それでもなお、六人の猟師の壮漢を相手にするには余裕があった。
これが蛊師と凡人の力の差である。
「力を持てば高みに立てる。これがこの世界の本質だ。いや、どの世界も同じこと。大きな魚が小魚を食い、小魚が小エビを食う。ただこの世界ではそれがよりむき出しになっているだけだ」方源は心の奥で静かに感慨した。
「いい加減にしろ江牙、凡人をいじめるのは恥ずかしいわよ」隅のテーブルに座っていたもう一人の若者が口を開いた。
その声で、彼女が女性だと皆が気付いた。
江牙と名乗る青年蛊師は同輩に窘められ、冷笑を止めた。猟師たちが差し出した元石の欠片には目もくれない——全て合わせても二枚に満たないからだ。
袖を払い元の席へ向かう途中、江牙は捨て台詞を吐いた:「飲む勇気があるなら青竹酒を続けてみろ。

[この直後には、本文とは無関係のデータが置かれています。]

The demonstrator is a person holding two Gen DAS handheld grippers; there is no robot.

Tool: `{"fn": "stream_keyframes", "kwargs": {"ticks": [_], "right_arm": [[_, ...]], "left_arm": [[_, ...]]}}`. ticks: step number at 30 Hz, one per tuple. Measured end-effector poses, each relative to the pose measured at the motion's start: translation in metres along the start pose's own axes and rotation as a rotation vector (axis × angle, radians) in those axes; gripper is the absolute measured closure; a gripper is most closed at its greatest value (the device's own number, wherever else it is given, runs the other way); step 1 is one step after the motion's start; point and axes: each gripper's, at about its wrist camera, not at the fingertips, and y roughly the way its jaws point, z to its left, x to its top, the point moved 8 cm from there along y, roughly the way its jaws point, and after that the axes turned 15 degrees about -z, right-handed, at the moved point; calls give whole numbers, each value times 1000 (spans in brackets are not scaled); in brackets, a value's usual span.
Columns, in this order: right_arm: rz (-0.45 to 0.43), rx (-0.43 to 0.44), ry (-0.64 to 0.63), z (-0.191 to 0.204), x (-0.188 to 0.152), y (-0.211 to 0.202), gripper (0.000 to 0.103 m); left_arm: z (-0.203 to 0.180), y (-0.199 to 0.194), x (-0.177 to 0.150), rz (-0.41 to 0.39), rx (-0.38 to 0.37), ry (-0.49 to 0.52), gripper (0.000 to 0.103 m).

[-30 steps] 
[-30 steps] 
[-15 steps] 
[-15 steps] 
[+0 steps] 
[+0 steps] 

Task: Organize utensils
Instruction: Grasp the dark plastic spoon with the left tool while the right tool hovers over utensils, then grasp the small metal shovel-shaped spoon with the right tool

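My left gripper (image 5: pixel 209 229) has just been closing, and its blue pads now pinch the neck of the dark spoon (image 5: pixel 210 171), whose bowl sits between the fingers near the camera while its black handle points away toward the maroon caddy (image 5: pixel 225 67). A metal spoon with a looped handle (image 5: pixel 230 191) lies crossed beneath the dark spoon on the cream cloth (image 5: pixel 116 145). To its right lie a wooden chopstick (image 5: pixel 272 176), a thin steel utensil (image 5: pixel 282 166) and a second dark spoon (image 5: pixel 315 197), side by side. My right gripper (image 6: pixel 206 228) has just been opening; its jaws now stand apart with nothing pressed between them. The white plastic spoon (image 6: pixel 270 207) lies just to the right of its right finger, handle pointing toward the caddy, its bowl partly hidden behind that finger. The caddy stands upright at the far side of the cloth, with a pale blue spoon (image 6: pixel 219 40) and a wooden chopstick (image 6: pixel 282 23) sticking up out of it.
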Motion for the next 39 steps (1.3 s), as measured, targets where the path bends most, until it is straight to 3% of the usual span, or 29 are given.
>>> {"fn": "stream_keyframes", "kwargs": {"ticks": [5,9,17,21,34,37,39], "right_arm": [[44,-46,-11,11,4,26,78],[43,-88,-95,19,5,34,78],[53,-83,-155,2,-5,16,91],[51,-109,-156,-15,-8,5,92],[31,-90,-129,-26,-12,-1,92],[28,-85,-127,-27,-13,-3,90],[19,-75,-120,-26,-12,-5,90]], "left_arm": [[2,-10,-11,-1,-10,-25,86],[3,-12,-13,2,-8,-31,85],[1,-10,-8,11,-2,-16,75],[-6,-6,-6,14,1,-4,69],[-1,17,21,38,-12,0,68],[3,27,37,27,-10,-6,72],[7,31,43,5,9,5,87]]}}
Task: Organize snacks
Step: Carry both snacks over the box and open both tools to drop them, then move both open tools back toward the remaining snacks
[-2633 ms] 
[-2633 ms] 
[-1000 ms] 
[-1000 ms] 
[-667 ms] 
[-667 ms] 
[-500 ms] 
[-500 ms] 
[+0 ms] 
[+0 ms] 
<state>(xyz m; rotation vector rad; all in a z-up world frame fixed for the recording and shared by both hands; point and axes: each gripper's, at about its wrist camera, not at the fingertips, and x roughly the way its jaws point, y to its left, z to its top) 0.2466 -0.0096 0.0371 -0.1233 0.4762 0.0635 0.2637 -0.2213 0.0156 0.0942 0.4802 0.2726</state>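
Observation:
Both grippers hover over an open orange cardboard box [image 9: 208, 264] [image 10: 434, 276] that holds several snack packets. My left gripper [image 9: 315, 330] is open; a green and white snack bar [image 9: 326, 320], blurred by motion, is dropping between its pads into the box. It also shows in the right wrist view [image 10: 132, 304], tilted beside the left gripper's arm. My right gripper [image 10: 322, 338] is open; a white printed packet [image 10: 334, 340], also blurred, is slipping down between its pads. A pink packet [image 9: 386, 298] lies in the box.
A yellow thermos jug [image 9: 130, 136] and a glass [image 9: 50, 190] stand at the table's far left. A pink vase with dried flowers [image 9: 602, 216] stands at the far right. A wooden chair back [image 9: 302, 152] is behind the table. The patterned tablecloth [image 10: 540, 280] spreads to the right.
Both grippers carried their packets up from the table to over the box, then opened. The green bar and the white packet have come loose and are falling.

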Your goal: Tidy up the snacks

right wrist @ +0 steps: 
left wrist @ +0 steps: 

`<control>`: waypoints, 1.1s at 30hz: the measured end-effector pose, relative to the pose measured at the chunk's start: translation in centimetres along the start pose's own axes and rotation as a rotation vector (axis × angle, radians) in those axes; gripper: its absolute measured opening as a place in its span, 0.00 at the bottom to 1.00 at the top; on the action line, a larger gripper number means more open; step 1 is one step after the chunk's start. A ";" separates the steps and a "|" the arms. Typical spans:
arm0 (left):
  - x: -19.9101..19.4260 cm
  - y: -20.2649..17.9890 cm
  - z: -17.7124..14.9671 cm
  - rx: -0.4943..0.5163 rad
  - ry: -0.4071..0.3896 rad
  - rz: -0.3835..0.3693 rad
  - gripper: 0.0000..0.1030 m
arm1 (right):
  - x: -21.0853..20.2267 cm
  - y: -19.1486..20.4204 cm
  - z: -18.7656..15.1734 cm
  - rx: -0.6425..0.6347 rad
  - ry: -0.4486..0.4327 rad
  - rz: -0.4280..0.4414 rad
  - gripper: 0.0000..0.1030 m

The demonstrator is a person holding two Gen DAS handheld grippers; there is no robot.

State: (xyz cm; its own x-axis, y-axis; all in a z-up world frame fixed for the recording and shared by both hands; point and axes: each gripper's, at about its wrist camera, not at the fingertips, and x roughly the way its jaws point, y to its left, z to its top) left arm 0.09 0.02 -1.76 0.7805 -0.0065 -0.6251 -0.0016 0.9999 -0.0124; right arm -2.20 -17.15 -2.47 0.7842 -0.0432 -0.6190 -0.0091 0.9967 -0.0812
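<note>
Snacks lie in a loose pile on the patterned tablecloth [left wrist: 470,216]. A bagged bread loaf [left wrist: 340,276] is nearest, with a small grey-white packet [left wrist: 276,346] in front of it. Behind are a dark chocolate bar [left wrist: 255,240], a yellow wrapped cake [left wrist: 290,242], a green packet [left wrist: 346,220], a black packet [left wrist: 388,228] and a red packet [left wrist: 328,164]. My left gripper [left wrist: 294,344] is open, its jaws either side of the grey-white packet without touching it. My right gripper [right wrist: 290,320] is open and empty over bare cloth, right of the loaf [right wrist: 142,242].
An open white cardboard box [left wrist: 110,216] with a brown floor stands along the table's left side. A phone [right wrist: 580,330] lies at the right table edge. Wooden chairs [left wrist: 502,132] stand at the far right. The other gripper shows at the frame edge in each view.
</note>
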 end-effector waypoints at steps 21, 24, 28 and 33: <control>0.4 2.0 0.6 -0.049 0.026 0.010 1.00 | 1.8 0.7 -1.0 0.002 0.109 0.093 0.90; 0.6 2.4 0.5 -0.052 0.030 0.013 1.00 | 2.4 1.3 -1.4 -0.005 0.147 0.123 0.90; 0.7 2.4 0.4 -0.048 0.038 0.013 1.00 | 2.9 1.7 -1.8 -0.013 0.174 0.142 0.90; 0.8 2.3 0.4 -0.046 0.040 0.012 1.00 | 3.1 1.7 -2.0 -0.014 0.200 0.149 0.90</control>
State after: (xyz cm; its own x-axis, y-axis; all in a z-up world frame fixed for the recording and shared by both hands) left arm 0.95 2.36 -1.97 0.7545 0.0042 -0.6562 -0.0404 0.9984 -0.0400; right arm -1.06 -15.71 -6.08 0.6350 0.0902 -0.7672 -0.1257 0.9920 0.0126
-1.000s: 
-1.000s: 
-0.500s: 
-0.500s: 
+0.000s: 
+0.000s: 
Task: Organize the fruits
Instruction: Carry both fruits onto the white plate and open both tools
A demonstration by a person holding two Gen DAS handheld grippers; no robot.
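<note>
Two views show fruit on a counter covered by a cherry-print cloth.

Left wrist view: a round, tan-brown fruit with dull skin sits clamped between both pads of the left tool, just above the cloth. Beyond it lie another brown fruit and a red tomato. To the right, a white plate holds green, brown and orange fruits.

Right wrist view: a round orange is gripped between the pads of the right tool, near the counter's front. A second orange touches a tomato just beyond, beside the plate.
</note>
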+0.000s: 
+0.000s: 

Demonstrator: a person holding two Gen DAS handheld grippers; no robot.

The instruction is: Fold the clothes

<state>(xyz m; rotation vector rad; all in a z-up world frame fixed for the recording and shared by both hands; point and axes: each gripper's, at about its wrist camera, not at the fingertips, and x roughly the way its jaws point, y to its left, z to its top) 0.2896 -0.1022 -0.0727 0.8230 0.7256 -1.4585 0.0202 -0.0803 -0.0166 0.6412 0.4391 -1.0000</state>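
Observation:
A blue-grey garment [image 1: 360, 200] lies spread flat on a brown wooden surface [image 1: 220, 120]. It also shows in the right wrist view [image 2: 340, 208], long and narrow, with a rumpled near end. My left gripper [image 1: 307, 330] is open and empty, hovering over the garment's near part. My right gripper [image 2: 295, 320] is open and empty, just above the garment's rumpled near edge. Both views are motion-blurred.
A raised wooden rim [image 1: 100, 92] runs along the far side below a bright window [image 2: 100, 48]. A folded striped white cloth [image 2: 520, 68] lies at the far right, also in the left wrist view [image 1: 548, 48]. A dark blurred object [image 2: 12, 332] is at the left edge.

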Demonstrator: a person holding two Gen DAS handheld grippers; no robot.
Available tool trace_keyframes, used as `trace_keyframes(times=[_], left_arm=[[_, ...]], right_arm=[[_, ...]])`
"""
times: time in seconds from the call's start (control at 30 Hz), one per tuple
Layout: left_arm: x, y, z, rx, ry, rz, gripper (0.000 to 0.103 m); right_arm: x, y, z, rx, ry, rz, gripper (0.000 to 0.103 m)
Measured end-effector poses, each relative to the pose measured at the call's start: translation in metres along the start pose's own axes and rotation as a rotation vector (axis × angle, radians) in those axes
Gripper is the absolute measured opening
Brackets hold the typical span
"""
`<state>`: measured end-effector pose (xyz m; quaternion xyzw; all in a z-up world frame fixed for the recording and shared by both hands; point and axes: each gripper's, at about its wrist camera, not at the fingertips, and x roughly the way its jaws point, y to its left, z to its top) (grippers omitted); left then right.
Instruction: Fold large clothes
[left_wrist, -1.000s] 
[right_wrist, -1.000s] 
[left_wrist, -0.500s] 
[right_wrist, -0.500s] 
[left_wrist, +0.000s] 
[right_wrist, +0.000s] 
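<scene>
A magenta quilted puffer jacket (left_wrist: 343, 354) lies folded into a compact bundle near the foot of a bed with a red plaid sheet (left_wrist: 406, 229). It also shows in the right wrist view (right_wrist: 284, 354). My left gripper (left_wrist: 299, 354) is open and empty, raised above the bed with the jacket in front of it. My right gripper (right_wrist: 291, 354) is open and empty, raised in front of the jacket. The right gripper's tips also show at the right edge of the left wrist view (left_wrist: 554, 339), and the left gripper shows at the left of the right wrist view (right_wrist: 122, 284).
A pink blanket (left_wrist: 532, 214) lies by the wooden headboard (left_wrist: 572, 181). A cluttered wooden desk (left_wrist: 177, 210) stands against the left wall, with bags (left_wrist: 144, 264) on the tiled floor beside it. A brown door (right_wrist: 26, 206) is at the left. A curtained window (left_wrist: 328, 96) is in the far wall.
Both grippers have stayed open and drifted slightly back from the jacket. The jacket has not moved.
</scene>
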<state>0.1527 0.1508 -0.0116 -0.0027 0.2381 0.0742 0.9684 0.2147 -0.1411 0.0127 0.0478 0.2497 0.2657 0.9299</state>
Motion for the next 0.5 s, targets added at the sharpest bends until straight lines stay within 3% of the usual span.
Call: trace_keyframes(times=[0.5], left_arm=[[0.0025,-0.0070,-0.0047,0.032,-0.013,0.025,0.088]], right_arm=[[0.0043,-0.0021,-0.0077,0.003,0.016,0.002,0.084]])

誰が飲むか見物だ」
猟師たちはうなだれたまま、六人の従順な孫のようだった。
酒の香りが食堂に充満する中、酒を買った猟師は顔を痙攣させていた。元石二枚を支払ったのに、一滴も口にしていない!
方源は箸を置き——既に満腹だった——酒香を嗅ぎながら目を輝かせ、突然元石二枚を机に放り出した:「小二、青竹酒を一壺持って来い」
場内が凍り付いた。
江牙は足を止め、口元を引き攣らせた。今しがた威嚇した直後に酒を注文するとは、明らかに自分の面目を潰す行為だ。
振り返った江牙の細目が冷気を放ち、方源を射る。
方源は坦然と視線を合わせ、微動だにしない。
江牙の眼光が閃いた。方源の体から漏れる真元の気配を感知し、その正体を悟ると、春風のような笑みを浮かべた:「これはこれは、学弟さんか」
周囲の者たちは合点がいった様子で、方源を見る目が変わった。学堂生とはいえ、既に蛊師の仲間入りを果たしていたのだ。
「蛊師様、お酒でございます!」店小二がせかせかと駆け寄り、媚び笑いを浮かべた。
方源は江牙に会釈すると、酒壺を手に宿屋を後にした。